Entropic Coding and Compression

Important: Please read the installation page for details about how to install the toolboxes. $\newcommand{\dotp}[2]{\langle #1, #2 \rangle}$ $\newcommand{\enscond}[2]{\lbrace #1, #2 \rbrace}$ $\newcommand{\pd}[2]{ \frac{ \partial #1}{\partial #2} }$ $\newcommand{\umin}[1]{\underset{#1}{\min}\;}$ $\newcommand{\umax}[1]{\underset{#1}{\max}\;}$ $\newcommand{\umin}[1]{\underset{#1}{\min}\;}$ $\newcommand{\uargmin}[1]{\underset{#1}{argmin}\;}$ $\newcommand{\norm}[1]{\|#1\|}$ $\newcommand{\abs}[1]{\left|#1\right|}$ $\newcommand{\choice}[1]{ \left\{ \begin{array}{l} #1 \end{array} \right. }$ $\newcommand{\pa}[1]{\left(#1\right)}$ $\newcommand{\diag}[1]{{diag}\left( #1 \right)}$ $\newcommand{\qandq}{\quad\text{and}\quad}$ $\newcommand{\qwhereq}{\quad\text{where}\quad}$ $\newcommand{\qifq}{ \quad \text{if} \quad }$ $\newcommand{\qarrq}{ \quad \Longrightarrow \quad }$ $\newcommand{\ZZ}{\mathbb{Z}}$ $\newcommand{\CC}{\mathbb{C}}$ $\newcommand{\RR}{\mathbb{R}}$ $\newcommand{\EE}{\mathbb{E}}$ $\newcommand{\Zz}{\mathcal{Z}}$ $\newcommand{\Ww}{\mathcal{W}}$ $\newcommand{\Vv}{\mathcal{V}}$ $\newcommand{\Nn}{\mathcal{N}}$ $\newcommand{\NN}{\mathcal{N}}$ $\newcommand{\Hh}{\mathcal{H}}$ $\newcommand{\Bb}{\mathcal{B}}$ $\newcommand{\Ee}{\mathcal{E}}$ $\newcommand{\Cc}{\mathcal{C}}$ $\newcommand{\Gg}{\mathcal{G}}$ $\newcommand{\Ss}{\mathcal{S}}$ $\newcommand{\Pp}{\mathcal{P}}$ $\newcommand{\Ff}{\mathcal{F}}$ $\newcommand{\Xx}{\mathcal{X}}$ $\newcommand{\Mm}{\mathcal{M}}$ $\newcommand{\Ii}{\mathcal{I}}$ $\newcommand{\Dd}{\mathcal{D}}$ $\newcommand{\Ll}{\mathcal{L}}$ $\newcommand{\Tt}{\mathcal{T}}$ $\newcommand{\si}{\sigma}$ $\newcommand{\al}{\alpha}$ $\newcommand{\la}{\lambda}$ $\newcommand{\ga}{\gamma}$ $\newcommand{\Ga}{\Gamma}$ $\newcommand{\La}{\Lambda}$ $\newcommand{\si}{\sigma}$ $\newcommand{\Si}{\Sigma}$ $\newcommand{\be}{\beta}$ $\newcommand{\de}{\delta}$ $\newcommand{\De}{\Delta}$ $\newcommand{\phi}{\varphi}$ $\newcommand{\th}{\theta}$ $\newcommand{\om}{\omega}$ $\newcommand{\Om}{\Omega}$

This numerical tour studies source coding using entropic coders (Huffman and arithmetic).

In [50]:
warning off
addpath('toolbox_signal')
addpath('toolbox_general')
addpath('solutions/coding_2_entropic')
warning on

Source Coding and Entropy

Entropic coding converts a vector |x| of integers into a binary stream |y|. Entropic coding exploits the redundancies in the statistical distribution of the entries of |x| to reduce as much as possible the size of |y|. The lower bound for the number of bits |p| of |y| is the Shannon bound |p=-sum_i h(i)*log2(h(i))|, where |h(i)| is the probability of apparition of symbol |i| in |x|.

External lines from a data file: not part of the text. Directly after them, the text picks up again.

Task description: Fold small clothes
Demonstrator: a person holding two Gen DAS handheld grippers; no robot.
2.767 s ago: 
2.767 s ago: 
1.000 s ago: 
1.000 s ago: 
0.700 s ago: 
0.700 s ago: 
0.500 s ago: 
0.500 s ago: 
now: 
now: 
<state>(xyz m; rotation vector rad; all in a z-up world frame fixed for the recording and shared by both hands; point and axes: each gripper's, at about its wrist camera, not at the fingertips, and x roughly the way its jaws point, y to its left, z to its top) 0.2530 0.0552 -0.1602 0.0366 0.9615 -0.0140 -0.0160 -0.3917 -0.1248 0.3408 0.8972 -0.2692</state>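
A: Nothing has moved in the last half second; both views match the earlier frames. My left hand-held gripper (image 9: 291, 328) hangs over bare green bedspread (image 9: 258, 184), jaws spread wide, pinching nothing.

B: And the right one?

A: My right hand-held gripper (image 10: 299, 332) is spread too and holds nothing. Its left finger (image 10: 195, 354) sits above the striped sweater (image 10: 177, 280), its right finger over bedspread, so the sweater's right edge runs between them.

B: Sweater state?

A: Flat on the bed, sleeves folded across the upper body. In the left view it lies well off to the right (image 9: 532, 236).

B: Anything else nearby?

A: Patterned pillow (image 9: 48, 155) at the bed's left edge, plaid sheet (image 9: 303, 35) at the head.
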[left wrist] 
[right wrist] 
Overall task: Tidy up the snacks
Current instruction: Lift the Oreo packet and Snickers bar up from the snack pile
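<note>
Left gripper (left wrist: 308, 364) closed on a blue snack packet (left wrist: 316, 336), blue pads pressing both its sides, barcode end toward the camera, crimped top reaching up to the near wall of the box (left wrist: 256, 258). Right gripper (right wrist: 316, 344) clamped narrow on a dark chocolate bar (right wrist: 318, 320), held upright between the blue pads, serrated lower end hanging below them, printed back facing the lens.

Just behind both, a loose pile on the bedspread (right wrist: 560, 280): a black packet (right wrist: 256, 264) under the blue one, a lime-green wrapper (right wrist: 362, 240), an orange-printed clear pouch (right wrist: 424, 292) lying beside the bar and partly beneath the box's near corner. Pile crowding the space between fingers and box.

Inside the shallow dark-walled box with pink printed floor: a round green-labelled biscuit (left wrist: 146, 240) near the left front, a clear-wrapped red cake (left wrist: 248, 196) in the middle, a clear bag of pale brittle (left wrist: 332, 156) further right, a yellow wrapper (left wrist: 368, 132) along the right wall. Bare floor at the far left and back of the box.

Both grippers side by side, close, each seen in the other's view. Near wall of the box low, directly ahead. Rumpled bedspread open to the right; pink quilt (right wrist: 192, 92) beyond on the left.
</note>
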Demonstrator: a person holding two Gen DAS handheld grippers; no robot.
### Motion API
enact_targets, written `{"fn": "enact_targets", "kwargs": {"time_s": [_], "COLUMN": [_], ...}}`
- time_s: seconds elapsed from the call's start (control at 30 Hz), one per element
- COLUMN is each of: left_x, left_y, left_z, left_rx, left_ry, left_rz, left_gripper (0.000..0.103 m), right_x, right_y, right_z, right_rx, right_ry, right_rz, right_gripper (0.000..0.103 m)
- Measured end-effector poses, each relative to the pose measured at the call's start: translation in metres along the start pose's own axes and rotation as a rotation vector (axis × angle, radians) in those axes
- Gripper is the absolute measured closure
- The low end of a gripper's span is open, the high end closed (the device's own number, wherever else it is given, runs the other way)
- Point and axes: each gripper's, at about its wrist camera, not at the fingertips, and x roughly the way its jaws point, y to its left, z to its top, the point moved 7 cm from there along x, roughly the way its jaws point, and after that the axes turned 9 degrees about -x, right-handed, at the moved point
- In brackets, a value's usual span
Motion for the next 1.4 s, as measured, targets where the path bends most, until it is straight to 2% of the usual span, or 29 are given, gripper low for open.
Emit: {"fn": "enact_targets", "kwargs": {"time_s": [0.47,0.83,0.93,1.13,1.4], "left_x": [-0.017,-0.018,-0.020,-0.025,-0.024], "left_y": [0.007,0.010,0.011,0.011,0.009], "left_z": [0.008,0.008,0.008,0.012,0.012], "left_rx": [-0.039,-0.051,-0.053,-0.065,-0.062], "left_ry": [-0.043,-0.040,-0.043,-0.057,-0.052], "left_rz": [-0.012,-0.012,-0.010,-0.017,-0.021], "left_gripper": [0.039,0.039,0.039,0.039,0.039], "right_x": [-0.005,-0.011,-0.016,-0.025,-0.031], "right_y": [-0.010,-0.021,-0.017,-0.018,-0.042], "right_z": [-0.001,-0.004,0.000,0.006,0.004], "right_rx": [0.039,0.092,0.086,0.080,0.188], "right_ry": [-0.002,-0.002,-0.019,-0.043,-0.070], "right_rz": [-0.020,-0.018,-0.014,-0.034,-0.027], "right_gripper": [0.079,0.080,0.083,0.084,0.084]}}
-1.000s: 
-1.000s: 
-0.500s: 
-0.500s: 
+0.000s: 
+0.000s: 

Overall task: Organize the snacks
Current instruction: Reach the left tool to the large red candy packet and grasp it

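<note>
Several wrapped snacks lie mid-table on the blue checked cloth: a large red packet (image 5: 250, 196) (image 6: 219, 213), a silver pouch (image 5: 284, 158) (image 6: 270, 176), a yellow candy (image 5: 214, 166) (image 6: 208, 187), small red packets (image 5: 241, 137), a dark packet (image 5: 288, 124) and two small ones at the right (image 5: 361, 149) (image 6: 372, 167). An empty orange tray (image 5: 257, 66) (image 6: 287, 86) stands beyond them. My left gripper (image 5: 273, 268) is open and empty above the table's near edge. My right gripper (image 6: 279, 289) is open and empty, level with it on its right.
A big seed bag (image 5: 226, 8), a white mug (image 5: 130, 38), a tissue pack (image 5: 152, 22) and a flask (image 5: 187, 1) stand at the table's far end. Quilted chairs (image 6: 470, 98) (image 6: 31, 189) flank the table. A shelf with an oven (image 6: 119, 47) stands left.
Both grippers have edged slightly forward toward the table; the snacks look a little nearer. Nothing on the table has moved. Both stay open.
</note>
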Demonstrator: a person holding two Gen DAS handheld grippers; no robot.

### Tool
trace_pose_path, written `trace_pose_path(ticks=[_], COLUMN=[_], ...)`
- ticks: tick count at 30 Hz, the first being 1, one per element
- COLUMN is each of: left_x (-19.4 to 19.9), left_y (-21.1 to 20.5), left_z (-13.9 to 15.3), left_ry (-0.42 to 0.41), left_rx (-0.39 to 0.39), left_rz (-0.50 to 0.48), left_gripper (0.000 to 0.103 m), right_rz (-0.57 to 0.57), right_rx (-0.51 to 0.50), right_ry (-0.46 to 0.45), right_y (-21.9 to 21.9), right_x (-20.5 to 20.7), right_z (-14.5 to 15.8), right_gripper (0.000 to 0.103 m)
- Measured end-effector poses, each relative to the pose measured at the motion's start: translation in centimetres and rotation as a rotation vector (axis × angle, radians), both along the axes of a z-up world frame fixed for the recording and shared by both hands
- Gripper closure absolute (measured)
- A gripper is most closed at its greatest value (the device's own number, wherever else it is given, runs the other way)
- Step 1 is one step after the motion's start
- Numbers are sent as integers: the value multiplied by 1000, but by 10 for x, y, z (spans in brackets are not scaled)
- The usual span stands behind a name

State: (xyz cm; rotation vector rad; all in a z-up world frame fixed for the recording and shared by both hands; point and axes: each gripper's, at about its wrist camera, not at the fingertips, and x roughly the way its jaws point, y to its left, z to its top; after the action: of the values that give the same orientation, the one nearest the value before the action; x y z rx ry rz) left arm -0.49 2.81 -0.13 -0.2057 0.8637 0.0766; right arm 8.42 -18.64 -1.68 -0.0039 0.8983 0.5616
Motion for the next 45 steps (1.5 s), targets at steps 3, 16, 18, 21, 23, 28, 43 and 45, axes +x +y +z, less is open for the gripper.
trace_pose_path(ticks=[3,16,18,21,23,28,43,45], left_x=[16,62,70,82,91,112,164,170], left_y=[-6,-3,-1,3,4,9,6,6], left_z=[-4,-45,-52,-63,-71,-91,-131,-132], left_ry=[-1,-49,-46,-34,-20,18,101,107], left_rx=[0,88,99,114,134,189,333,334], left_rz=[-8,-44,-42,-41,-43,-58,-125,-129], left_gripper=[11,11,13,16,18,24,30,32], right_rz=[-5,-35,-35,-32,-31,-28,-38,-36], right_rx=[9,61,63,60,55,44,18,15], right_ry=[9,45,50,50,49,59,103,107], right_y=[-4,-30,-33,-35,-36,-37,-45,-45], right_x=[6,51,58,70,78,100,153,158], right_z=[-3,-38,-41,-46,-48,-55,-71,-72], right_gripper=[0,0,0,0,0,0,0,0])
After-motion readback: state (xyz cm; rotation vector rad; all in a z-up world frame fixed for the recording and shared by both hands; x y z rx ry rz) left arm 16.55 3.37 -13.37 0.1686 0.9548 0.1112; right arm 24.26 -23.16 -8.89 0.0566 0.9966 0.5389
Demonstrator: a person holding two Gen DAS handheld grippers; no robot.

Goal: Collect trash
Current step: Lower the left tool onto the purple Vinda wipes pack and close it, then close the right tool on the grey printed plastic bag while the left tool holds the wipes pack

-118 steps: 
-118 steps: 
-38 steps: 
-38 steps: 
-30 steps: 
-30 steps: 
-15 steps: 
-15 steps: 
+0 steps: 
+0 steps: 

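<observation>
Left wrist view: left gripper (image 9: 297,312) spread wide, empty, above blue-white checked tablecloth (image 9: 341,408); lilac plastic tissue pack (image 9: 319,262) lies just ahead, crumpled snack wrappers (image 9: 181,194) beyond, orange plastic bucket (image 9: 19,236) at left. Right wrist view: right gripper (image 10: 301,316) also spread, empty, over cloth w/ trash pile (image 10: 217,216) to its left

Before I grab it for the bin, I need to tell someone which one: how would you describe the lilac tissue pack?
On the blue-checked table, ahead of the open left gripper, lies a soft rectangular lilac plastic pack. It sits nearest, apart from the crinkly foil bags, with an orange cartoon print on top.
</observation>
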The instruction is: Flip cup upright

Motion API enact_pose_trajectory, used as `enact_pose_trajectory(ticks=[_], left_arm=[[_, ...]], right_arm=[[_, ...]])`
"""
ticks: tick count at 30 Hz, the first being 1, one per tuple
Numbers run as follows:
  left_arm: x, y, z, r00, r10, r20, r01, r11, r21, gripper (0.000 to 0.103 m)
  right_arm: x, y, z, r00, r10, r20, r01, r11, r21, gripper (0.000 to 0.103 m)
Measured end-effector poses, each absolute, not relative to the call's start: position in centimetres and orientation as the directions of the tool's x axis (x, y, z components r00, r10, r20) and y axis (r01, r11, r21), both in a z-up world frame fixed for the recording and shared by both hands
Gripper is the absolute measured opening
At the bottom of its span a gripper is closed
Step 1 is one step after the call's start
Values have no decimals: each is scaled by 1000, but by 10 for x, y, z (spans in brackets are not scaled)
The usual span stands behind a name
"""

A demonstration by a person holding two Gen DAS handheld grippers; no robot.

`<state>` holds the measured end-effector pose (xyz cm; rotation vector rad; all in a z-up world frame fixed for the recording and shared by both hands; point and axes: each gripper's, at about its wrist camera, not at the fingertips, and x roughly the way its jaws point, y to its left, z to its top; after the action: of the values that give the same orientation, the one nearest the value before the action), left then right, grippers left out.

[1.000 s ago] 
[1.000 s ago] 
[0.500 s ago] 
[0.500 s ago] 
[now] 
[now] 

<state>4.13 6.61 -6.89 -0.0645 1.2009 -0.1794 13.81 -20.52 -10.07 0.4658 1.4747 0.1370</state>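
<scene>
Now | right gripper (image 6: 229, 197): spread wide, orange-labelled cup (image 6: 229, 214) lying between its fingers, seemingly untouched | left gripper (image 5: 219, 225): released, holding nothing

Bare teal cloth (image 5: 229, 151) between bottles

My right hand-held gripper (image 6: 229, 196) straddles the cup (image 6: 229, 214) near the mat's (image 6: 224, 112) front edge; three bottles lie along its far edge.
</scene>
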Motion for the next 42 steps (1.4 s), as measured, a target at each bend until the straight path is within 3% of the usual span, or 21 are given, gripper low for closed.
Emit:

Fist we generate a simple binary signal |x| so that 0 has a probability of appearance of |p|.

probability of 0

In [3]:
p = 0.1;

size

In [4]:
n = 512;

signal, should be with token 1,2

In [5]:
x = (rand(n,1)>p)+1;

One can check the probabilities by computing the empirical histogram.

In [6]:
h = hist(x, [1 2]);
h = h/sum(h);
disp(strcat(['Empirical p=' num2str(h(1)) '.']));
Empirical p=0.085938.

We can compute the entropy of the distribution represented as a vector |h| of proability that should sum to 1. We take a |max| to avoid problem with 0 probabilties.

In [7]:
e = - sum( h .* log2( max(h,1e-20) ) );
disp( strcat(['Entropy=' num2str(e)]) );
Entropy=0.42276

Huffman Coding

A Hufman code |C| associate with each symbol |i| in |{1,...,m}| a binary code |C{i}| whose length |length(C{i})| is as close as possible to the optimal bound |-log2(h(i))|, where |h(i)| is the probability of apparition of the symbol |i|.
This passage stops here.